◆ **How to complete this task**: Reproduce the data exactly.

◆ **Exercise data**:
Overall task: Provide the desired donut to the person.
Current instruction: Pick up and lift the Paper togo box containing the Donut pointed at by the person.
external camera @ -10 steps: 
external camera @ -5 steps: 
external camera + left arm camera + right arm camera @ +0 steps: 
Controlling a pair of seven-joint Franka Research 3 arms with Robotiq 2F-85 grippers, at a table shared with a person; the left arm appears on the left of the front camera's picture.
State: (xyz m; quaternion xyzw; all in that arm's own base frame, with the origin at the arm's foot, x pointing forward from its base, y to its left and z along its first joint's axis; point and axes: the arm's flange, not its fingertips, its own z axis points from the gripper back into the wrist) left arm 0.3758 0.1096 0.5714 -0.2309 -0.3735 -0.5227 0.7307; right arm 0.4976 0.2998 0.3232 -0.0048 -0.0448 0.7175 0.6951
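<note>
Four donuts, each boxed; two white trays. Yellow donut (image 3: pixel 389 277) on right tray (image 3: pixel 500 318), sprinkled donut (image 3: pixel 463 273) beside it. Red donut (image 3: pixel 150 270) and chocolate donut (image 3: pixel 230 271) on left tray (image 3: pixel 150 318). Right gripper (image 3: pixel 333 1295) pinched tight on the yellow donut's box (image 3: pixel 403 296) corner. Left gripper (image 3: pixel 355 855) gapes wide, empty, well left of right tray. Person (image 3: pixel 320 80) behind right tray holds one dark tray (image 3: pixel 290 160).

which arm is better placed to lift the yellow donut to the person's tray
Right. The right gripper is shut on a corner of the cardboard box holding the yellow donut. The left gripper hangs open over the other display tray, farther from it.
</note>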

◆ **Reply to the exercise**:
Overall task: Provide the desired donut to the person.
Current instruction: Pick up and lift the Paper togo box containing the Donut pointed at by the person.
external camera @ -10 steps: 
external camera @ -5 steps: 
external camera + left arm camera + right arm camera @ +0 steps: 
Controlling a pair of seven-joint Franka Research 3 arms with Robotiq 2F-85 grippers, at a table shared with a person; the left arm appears on the left of the front camera's picture.
State: (xyz m; quaternion xyzw; all in that arm's own base frame, with the origin at the arm's foot, x pointing forward from its base, y to its left and z along its first joint's axis; point and axes: the arm's flange, not its fingertips, its own z axis points from the gripper back into the wrist) left arm 0.3758 0.1096 0.5714 -0.2309 -0.3735 -0.5227 0.7307; right arm 0.4976 0.2998 0.3232 -0.0048 -0.0448 0.7175 0.6951
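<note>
Four donuts, each boxed; two white trays. Yellow donut (image 3: pixel 389 277) on right tray (image 3: pixel 500 318), sprinkled donut (image 3: pixel 463 273) beside it. Red donut (image 3: pixel 150 270) and chocolate donut (image 3: pixel 230 271) on left tray (image 3: pixel 150 318). Right gripper (image 3: pixel 333 1295) pinched tight on the yellow donut's box (image 3: pixel 403 296) corner. Left gripper (image 3: pixel 355 855) gapes wide, empty, well left of right tray. Person (image 3: pixel 320 80) behind right tray holds one dark tray (image 3: pixel 290 160).

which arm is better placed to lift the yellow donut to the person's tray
Right. The right gripper is shut on a corner of the cardboard box holding the yellow donut. The left gripper hangs open over the other display tray, farther from it.
</note>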

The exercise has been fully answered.